Copies of all lines that contain "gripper" are needed; take them from the data below.

___

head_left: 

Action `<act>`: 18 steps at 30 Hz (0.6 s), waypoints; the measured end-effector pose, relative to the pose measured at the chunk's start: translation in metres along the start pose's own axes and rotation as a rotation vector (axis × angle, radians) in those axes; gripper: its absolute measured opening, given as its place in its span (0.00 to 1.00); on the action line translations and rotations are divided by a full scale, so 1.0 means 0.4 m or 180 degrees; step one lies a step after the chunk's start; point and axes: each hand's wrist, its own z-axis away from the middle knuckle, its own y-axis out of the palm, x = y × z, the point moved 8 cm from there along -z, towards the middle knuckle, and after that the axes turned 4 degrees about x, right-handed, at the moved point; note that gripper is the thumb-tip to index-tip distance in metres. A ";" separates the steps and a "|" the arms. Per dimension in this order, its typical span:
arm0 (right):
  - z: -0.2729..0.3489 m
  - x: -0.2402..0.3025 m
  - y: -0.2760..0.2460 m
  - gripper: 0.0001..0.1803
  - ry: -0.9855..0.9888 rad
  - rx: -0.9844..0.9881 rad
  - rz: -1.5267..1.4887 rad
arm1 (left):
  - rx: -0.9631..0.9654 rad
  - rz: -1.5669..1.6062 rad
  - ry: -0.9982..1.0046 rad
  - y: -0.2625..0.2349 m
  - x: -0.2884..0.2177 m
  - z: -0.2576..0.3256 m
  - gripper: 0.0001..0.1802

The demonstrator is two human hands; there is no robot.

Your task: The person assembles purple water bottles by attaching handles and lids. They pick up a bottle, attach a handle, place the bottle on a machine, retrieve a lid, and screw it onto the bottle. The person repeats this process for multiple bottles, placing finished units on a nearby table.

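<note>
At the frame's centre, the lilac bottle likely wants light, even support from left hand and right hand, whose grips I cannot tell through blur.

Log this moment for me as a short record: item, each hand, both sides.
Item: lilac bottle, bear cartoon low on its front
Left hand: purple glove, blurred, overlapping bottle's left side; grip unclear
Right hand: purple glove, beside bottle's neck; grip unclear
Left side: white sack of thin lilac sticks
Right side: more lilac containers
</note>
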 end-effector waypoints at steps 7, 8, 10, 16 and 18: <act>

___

**Solved problem:**
Action `<act>`: 18 steps at 30 Hz (0.6 s), waypoints; the measured end-effector pose, relative to the pose measured at the chunk's start: translation in metres along the start pose's own axes and rotation as a rotation vector (axis × angle, radians) in those axes; gripper: its absolute measured opening, given as its place in its span (0.00 to 1.00); on the action line translations and rotations are divided by a full scale, so 1.0 means 0.4 m or 180 degrees; step one lies a step after the chunk's start; point and axes: each hand's wrist, its own z-axis away from the middle knuckle, its own y-axis out of the palm, x = y × z, the point moved 8 cm from there along -z, towards the middle knuckle, and after that the axes turned 4 degrees about x, right-handed, at the moved point; note that gripper is the thumb-tip to index-tip distance in metres. A ";" separates the steps and a "|" the arms. Per dimension in this order, its typical span:
  - gripper: 0.0001..0.1803
  - gripper: 0.0001..0.1802

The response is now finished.